▶ Task description
Report how many lines below contain the word "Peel", giving the number and no other words.

BEGIN

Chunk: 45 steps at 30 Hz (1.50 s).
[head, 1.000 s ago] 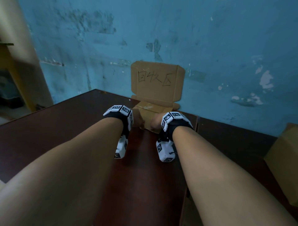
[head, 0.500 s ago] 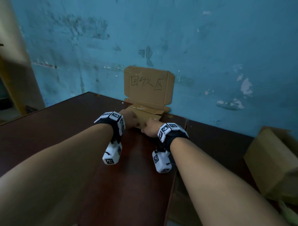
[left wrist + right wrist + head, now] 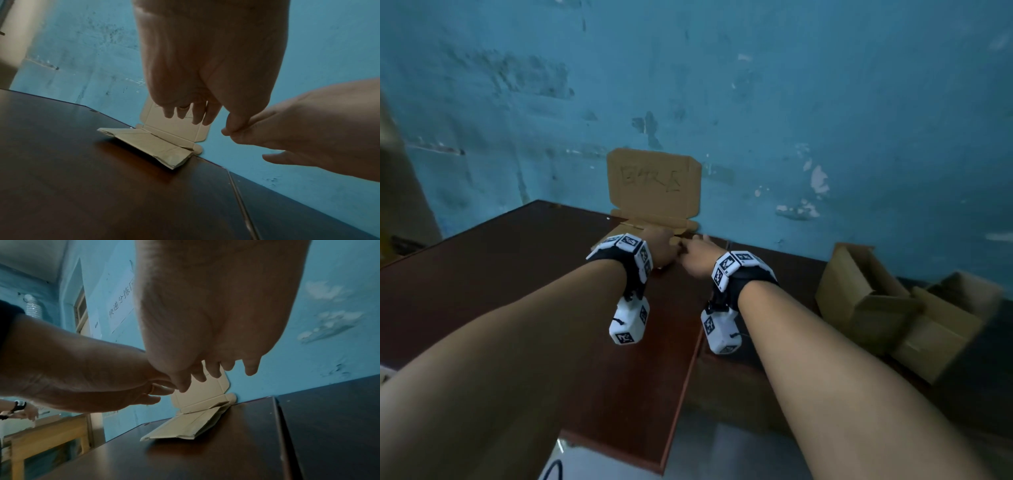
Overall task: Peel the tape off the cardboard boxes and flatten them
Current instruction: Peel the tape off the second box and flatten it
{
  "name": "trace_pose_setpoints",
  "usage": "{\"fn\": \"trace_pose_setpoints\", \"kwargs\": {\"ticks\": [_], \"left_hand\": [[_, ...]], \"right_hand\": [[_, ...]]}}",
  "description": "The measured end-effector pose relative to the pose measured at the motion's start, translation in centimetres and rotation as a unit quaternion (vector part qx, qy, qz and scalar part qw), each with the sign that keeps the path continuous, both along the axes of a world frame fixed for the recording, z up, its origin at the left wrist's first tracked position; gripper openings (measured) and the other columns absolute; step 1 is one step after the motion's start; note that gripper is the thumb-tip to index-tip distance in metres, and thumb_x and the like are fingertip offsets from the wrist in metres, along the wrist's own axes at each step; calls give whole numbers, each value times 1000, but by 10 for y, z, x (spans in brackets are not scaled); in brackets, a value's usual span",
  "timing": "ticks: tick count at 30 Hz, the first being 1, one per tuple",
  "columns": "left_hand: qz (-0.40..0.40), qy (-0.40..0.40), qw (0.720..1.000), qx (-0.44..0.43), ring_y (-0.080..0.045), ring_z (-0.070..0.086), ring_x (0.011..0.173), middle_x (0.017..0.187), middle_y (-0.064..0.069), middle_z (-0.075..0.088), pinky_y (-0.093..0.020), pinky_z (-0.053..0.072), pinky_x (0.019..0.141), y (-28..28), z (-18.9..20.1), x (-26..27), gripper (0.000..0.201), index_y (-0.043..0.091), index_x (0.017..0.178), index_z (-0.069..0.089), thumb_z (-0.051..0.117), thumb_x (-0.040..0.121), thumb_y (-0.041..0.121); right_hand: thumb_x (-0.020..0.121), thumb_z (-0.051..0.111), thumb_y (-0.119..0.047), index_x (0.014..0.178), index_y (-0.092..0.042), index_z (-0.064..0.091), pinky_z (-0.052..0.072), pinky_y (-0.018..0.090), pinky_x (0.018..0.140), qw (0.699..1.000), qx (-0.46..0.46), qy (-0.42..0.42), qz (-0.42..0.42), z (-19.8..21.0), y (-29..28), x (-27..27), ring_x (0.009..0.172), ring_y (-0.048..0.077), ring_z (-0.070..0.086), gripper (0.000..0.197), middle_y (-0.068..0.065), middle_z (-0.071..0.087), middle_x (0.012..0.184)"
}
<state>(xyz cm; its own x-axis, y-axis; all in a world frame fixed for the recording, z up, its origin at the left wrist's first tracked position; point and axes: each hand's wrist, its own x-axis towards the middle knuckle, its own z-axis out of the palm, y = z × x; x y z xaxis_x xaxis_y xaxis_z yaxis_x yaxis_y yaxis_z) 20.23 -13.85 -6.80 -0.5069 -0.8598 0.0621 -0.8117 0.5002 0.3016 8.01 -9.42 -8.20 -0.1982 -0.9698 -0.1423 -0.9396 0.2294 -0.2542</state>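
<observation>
Matt cardboard box point(image 3: 152, 144); glossy dark wood table point(image 3: 86, 186).
</observation>
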Motion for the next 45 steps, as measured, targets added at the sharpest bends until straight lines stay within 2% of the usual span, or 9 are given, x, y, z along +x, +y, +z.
{"fn": "trace_pose_setpoints", "kwargs": {"ticks": [5, 10, 16, 20, 23, 30, 36, 42, 45], "left_hand": [[-59, 51, 997, 0, -37, 65, 119, 132, -20, 69, -35, 45, 89, 31, 12, -20, 34, 8, 136, 63, 57, 106, 24], [-75, 63, 995, 34, -39, 65, 117, 124, -22, 69, -41, 50, 94, 65, 24, -51, 36, -2, 117, 68, 54, 107, 30], [-112, 49, 991, 53, -38, 62, 125, 134, -20, 66, -38, 44, 95, 116, 28, -97, 50, 5, 121, 67, 44, 100, 45], [-122, 77, 987, 67, -38, 63, 125, 134, -20, 67, -38, 46, 96, 150, 27, -125, 39, 5, 124, 68, 50, 105, 34], [-119, 108, 982, 95, -36, 62, 128, 138, -18, 67, -39, 48, 103, 171, 23, -140, 50, 9, 129, 69, 51, 99, 45], [-95, 176, 963, 178, -38, 50, 144, 160, -21, 48, -37, 42, 109, 221, 9, -178, 66, 6, 158, 40, 52, 108, 48], [-70, 197, 947, 245, -37, 50, 144, 161, -19, 46, -38, 43, 107, 238, -18, -195, 72, 6, 162, 28, 52, 109, 48], [-95, 233, 923, 290, -34, 58, 135, 153, -15, 56, -37, 46, 107, 233, -51, -205, 68, 17, 161, 34, 56, 106, 50], [-99, 253, 917, 292, -35, 58, 135, 151, -12, 58, -46, 45, 115, 228, -62, -211, 64, 24, 162, 36, 54, 106, 50]], "right_hand": [[93, 35, -38, 157, -21, 41, 14, 66, 127, 1000, -4, 13, -11, 18, 35, -22, 160, 44, 12, 67, 19, 31, 167], [94, 40, -29, 155, -19, 44, 20, 62, 127, 998, -21, -12, -64, 37, 92, -44, 158, 43, 17, 62, 22, 39, 161], [103, 44, -15, 159, -8, 38, 18, 54, 129, 994, -59, -19, -92, 55, 176, -72, 161, 42, 8, 56, 24, 28, 168], [99, 47, -10, 157, -8, 43, 23, 47, 128, 987, -114, -14, -113, 63, 219, -88, 157, 34, 24, 58, 17, 39, 165], [98, 49, -10, 157, -11, 44, 29, 48, 125, 981, -139, -10, -132, 64, 244, -97, 153, 33, 30, 59, 15, 39, 163], [99, 55, -20, 151, -15, 44, 37, 49, 116, 952, -205, 4, -226, 43, 286, -129, 144, 36, 28, 53, 14, 33, 148], [95, 65, -34, 146, -12, 42, 38, 48, 112, 920, -237, 62, -306, 15, 301, -144, 137, 36, 35, 59, 14, 33, 147], [93, 73, -23, 149, -15, 28, 47, 46, 102, 901, -282, -46, -326, -14, 301, -156, 136, 36, 46, 73, 12, 31, 152], [97, 67, -16, 161, -19, 9, 43, 32, 92, 881, -319, -132, -323, -25, 298, -158, 134, 33, 53, 87, 14, 32, 161]]}}
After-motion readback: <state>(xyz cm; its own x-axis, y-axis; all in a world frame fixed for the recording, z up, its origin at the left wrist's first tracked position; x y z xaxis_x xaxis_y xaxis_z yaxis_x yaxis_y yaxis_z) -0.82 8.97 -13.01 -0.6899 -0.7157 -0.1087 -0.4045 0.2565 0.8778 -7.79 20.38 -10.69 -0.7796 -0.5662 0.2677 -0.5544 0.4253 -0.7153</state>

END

▶ Task response
2